Cada mañana millones de personas enfrentan la misma decisión: ¿tomar café apenas abrir los ojos o comenzar el día con agua? Aunque parezca un detalle menor, especialistas en nutrición y estudios recientes sugieren que el orden entre ambas bebidas puede influir en los niveles de glucosa en sangre y en el equilibrio metabólico desde temprano.

Hidratación y efecto hormonal
Durante la noche el cuerpo permanece varias horas sin ingerir líquidos.
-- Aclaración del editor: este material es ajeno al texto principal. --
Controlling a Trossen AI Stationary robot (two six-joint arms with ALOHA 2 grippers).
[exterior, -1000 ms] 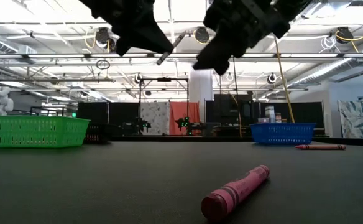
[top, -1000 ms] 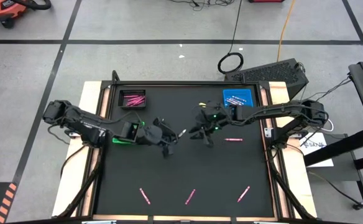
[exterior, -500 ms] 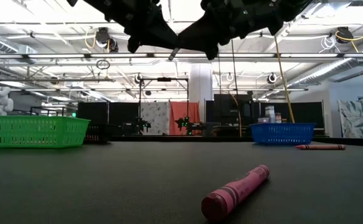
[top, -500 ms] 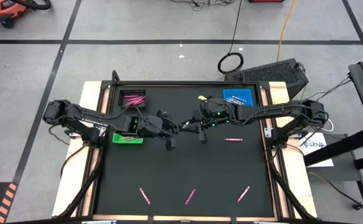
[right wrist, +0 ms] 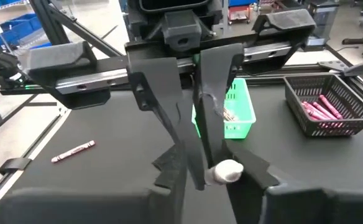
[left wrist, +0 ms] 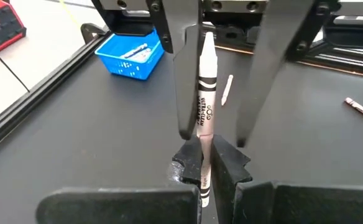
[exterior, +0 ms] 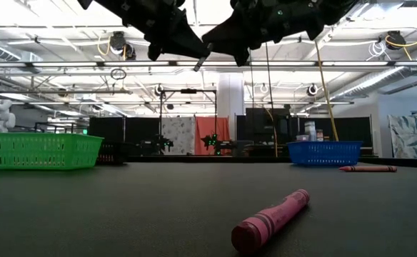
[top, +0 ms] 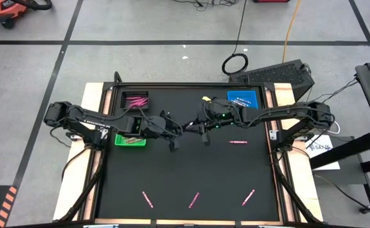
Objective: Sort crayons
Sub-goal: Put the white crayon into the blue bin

Esa ligera deshidratación puede elevar el cortisol, una hormona que, cuando aumenta en la mañana, también puede favorecer incrementos temporales en la glucosa.
Diversas investigaciones observacionales han vinculado una adecuada hidratación con mejor regulación metabólica. Beber un vaso de agua al despertar ayuda a reactivar funciones fisiológicas, mejorar la circulación y favorecer la sensibilidad a la insulina.
¿Qué ocurre con el café en ayunas?
El café, especialmente por su contenido de cafeína, estimula la liberación de adrenalina y cortisol. Estudios publicados en revistas como British Journal of Nutrition han señalado que consumir café fuerte antes de desayunar podría alterar la respuesta glucémica al primer alimento del día, especialmente en personas con predisposición a resistencia a la insulina.
Esto no significa que el café sea perjudicial. De hecho, investigaciones a largo plazo han asociado su consumo moderado con beneficios metabólicos. Sin embargo, el momento y el contexto de consumo parecen ser determinantes.
¿Cuál es la mejor estrategia matutina?
Especialistas coinciden en una secuencia sencilla:
Beber un vaso grande de agua al despertar. Esperar entre 15 y 30 minutos. Consumir café acompañado de alimentos, preferiblemente con proteína y grasas saludables.
Este orden podría ayudar a reducir el impacto hormonal del café en ayunas y favorecer una curva glucémica más estable durante la mañana.

Más allá del café y el agua
El control metabólico no depende solo de una bebida. Exposición a luz natural, actividad física ligera y un desayuno balanceado también influyen de manera significativa.
En resumen, para quienes buscan estabilidad en sus niveles de glucosa desde temprano, comenzar el día con agua y dejar el café para después del primer alimento puede ser una decisión estratégica respaldada por evidencia científica.